### TASK TO CARRY OUT
Lines of the data that contain the word "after" are the ones to copy.

___ RECORDED DATA ___

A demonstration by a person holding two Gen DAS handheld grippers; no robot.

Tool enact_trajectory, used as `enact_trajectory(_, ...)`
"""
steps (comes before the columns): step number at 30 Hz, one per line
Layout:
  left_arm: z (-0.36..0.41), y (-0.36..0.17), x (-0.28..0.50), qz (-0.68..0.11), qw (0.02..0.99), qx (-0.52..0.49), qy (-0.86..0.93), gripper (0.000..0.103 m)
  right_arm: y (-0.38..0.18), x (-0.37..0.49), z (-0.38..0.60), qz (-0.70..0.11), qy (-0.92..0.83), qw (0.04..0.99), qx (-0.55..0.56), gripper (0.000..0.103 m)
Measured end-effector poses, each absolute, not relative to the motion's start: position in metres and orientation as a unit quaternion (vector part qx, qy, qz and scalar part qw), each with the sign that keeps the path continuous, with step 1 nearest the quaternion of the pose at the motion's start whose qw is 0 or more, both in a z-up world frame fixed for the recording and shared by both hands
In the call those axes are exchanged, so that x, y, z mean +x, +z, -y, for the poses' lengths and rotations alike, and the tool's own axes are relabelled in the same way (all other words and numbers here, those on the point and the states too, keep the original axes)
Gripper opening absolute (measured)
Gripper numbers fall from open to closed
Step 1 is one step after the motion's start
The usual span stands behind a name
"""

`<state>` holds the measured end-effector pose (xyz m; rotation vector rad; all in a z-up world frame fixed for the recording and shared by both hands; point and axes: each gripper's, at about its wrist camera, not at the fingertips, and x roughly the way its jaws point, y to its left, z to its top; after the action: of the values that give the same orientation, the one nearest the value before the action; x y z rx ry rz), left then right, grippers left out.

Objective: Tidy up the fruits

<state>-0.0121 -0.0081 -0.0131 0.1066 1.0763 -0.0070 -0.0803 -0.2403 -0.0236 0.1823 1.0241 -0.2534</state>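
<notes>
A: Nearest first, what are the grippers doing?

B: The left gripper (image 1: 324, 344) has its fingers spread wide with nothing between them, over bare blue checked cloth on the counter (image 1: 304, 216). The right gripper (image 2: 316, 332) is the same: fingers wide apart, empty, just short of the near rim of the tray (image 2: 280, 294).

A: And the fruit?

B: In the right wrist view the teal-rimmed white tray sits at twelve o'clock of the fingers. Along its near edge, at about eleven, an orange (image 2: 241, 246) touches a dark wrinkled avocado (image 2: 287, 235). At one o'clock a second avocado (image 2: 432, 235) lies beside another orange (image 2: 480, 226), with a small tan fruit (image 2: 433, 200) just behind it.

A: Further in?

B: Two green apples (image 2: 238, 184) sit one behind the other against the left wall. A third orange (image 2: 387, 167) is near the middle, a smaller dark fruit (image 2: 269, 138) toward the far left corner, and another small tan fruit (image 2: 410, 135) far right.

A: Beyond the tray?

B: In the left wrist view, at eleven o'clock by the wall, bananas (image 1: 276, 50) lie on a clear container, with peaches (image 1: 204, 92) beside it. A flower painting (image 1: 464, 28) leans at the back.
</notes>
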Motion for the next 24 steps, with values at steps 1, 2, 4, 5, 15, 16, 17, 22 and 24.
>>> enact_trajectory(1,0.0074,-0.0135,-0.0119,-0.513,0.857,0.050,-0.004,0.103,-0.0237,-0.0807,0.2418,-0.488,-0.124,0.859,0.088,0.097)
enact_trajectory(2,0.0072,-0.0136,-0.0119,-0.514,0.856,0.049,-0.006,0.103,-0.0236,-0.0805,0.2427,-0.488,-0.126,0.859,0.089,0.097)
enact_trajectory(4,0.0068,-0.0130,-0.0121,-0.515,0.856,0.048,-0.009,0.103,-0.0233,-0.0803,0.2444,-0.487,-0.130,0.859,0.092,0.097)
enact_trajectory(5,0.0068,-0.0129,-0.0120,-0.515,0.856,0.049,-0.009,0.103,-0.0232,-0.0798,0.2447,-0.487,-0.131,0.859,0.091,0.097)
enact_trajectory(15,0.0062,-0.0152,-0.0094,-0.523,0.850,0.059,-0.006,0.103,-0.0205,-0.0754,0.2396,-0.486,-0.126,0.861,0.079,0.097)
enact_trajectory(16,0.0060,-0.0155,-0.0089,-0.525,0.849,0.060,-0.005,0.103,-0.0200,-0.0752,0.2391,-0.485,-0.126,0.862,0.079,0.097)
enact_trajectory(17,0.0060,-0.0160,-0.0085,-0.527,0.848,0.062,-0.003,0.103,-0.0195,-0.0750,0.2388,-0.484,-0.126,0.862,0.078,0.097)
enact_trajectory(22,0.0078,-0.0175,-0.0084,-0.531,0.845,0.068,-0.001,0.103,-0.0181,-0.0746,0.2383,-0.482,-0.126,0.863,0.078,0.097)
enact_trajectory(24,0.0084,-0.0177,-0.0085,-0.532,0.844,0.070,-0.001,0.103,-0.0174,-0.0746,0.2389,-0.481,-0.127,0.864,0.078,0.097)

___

### ANSWER BOX
Step 1 is one step after the motion's start
`<state>` holds the measured end-effector pose (xyz m; rotation vector rad; all in a z-up world frame fixed for the recording and shared by both hands; point and axes: each gripper's, at about its wrist camera, not at the fingertips, and x roughly the way its jaws point, y to its left, z to its top; after the action: of the values that give the same orientation, the one nearest the value before the action; x y z rx ry rz), left then right, grippers left out.

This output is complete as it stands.